[Opening Supplied data section]
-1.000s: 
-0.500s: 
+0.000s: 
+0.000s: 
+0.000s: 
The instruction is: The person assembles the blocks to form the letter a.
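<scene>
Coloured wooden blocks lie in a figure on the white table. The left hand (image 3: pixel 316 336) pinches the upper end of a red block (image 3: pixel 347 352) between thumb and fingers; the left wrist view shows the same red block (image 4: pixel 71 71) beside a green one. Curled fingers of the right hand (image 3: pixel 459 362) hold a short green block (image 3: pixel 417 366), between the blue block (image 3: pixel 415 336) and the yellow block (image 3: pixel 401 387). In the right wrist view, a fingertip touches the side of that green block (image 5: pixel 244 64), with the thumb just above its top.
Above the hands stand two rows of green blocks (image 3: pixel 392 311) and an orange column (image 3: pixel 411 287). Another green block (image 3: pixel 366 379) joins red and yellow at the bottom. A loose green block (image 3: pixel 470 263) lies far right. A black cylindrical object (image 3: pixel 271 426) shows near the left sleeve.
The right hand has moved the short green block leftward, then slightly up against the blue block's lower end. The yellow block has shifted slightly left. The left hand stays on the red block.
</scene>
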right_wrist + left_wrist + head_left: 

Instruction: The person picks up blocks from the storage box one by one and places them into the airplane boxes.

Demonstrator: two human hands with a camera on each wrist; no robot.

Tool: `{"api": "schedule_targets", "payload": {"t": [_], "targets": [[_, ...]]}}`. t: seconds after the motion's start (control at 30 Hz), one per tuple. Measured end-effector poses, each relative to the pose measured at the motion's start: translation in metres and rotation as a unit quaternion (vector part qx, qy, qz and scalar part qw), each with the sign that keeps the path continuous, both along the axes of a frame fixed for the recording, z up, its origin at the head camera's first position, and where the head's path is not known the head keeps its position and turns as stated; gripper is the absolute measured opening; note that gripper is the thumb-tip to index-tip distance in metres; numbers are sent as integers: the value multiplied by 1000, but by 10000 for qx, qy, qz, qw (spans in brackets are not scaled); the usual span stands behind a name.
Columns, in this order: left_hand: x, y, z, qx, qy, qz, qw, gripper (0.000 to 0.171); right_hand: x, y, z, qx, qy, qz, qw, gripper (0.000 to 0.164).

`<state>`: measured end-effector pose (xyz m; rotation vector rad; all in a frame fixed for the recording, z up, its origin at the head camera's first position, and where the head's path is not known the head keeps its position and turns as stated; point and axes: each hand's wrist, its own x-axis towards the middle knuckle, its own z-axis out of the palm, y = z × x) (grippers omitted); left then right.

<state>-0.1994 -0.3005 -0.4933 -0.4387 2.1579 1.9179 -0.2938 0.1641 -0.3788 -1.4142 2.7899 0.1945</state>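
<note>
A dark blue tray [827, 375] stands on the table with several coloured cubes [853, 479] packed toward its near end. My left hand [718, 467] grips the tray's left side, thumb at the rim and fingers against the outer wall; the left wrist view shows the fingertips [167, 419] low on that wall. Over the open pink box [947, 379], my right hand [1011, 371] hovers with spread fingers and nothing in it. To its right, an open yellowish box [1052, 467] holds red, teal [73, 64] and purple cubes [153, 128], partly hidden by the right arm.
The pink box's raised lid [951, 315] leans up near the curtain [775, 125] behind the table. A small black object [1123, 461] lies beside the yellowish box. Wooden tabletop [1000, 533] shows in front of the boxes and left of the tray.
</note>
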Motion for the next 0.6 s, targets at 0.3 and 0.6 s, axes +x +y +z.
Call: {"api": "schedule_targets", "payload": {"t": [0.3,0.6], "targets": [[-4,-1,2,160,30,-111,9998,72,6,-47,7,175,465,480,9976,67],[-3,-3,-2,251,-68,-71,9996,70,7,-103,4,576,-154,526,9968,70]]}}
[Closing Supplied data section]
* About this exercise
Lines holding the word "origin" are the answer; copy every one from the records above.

* Output
Tool: `{"api": "schedule_targets", "payload": {"t": [_], "targets": [[_, ...]]}}`. t: seconds after the motion's start (control at 30 Hz), one per tuple. Measured end-effector poses, each relative to the pose measured at the motion's start: translation in metres and rotation as a unit quaternion (vector part qx, qy, qz and scalar part qw), each with the sign that keeps the path continuous, both along the axes of a frame fixed for the recording, z up, its origin at the head camera's first position, and where the head's path is not known the head keeps its position and turns as stated; gripper is the absolute measured opening; note that gripper is the thumb-tip to index-tip distance in metres; numbers are sent as integers: the value multiplied by 1000, but by 10000 for qx, qy, qz, qw (spans in brackets are not scaled); the usual span stands behind a name.
`<state>`: measured end-effector pose (xyz m; rotation vector rad; all in a frame fixed for the recording, z up, its origin at the head camera's first position, and where the head's path is not known the head keeps its position and turns as stated; point and axes: each hand's wrist, its own x-axis towards the middle knuckle, its own z-axis out of the palm, y = z × x) (grippers omitted); left then right.

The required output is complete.